Filters that select molecules

MIT researchers have a new technique that could produce filters that select molecules according to their chemical properties and dimensions. The team’s ability to produce tiny, uniform pores smaller than 10 nanometers (billionths of a meter) across is itself a significant accomplishment that solves a major problem in existing nanoseparation technology.
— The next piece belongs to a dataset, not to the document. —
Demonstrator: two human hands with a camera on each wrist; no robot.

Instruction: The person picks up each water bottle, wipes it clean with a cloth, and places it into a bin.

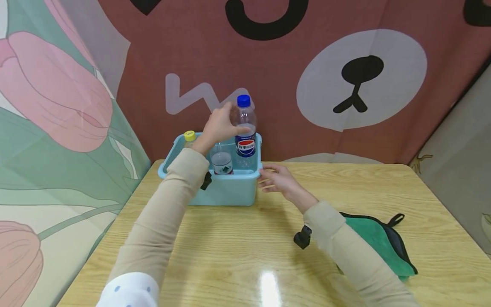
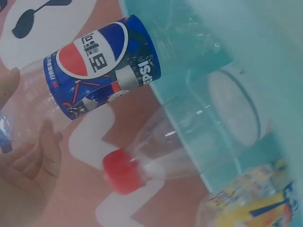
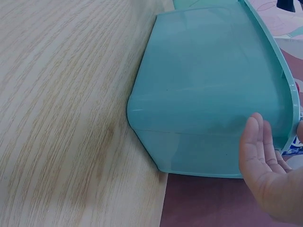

This is “a fundamentally different way” of separating molecules, Gleason says. “People usually think of size as being the defining factor,” but by making the pores in the filter small enough so that there is a significant chemical interaction between the pore walls and the molecules passing through them, it becomes possible to discriminate according to other characteristics, she explains. In this case, the selection was based on the molecules’ affinity for water. Because the walls of the pores were hydrophobic (water repelling), other hydrophobic molecules were more easily drawn to the pores and propelled through them than were other, less hydrophobic molecules.

In living organisms, cell walls routinely perform this kind of chemical separation, letting certain specific kinds of molecules — for example, nutrients, enzymes or signaling molecules — pass freely through pores in a cell membrane, while blocking all others. But this is the first time, Asatekin says, that such chemical separation has been demonstrated in a synthetic membrane.

Using a polycarbonate membrane (a type of plastic) treated with a vapor-deposited layer of another polymer, the researchers were able to separate the two dyes very effectively, with more than 200 times more of one type passing through than the other. The coating process they used not only adds the capability for discriminating between molecules based on their differing affinities for water, but by coating the insides of tube-like pores in the material it also provides a way of creating extremely small pores of uniform size — much smaller than can be produced by conventional methods.

In pharmaceutical manufacturing, many processes involve chemical reactions in which both the reactants and the chemical being produced are very similar in molecular size, so being able to separate the two efficiently could be a significant advance in allowing large-throughput processing instead of small-batch production as is done currently, Asatekin says.

In addition to possible applications in drug manufacturing, such membranes could be important for the detection of biologically significant molecules. For example, the U.S. military, which funded this research through the Institute for Soldier Nanotechnology, is interested in their possible use in detectors that could identify a chemical marker the body produces when an inflammatory response is triggered, which could be a way of quickly revealing that the body had been exposed to a toxin even without knowing what the toxin was.

As a next step, Asatekin and Gleason plan to try the technique to separate biomolecules that are of real relevance to biological processes, to demonstrate that it works for materials that would be of interest for actual applications.